The data:
-- -- --

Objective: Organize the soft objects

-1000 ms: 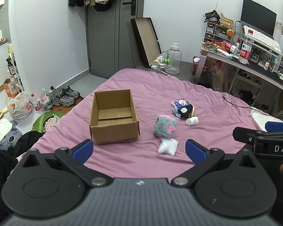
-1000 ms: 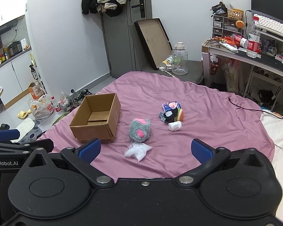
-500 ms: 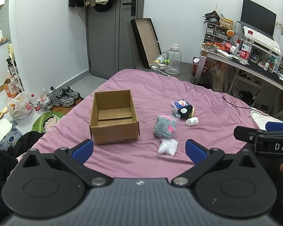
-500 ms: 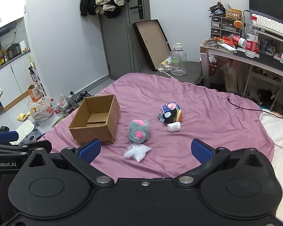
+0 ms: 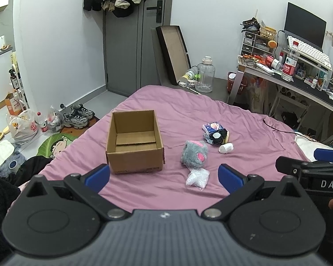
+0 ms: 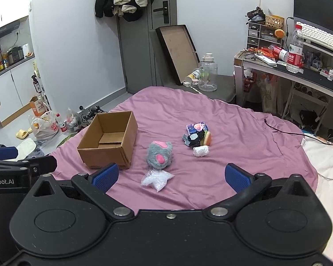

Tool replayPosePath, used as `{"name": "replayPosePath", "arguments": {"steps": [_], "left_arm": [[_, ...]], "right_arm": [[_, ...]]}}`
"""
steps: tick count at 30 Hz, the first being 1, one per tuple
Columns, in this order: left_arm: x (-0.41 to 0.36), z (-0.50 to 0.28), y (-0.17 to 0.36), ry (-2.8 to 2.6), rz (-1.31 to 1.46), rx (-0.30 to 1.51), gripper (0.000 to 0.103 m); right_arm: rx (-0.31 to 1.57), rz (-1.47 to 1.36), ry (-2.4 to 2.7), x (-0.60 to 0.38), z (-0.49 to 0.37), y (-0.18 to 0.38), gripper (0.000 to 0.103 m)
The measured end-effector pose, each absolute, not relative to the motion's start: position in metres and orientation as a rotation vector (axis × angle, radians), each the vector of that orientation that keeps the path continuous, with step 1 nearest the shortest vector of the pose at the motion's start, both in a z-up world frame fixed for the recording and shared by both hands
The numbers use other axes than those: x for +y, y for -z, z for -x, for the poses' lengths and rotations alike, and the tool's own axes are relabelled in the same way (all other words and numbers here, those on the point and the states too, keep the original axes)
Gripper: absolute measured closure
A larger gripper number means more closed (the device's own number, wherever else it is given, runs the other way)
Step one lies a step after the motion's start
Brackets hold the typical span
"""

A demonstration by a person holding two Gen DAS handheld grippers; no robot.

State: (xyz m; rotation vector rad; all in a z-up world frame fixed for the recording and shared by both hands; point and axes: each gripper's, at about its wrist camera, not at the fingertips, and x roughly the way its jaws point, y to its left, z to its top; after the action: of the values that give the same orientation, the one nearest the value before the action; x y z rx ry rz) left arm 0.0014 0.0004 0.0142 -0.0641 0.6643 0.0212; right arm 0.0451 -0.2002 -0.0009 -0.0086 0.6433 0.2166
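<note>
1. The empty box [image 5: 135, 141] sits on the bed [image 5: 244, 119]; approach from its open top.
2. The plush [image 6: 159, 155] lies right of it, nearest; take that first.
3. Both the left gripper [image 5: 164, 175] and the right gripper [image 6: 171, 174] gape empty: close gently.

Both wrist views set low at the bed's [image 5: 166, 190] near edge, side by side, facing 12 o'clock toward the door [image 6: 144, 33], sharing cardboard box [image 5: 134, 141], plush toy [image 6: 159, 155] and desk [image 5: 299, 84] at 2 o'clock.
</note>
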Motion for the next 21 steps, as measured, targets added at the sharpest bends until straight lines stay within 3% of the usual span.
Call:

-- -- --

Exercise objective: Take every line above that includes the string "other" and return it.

Your response:
The numbers use other axes than those: x for +y, y for -z, z for -x, for the poses' lengths and rotations alike, and the tool's own axes are relabelled in the same way (all other words and numbers here, those on the point and the states too, keep the original axes)
A larger gripper number means more closed (the device's own number, wherever else it is given, runs the other way)

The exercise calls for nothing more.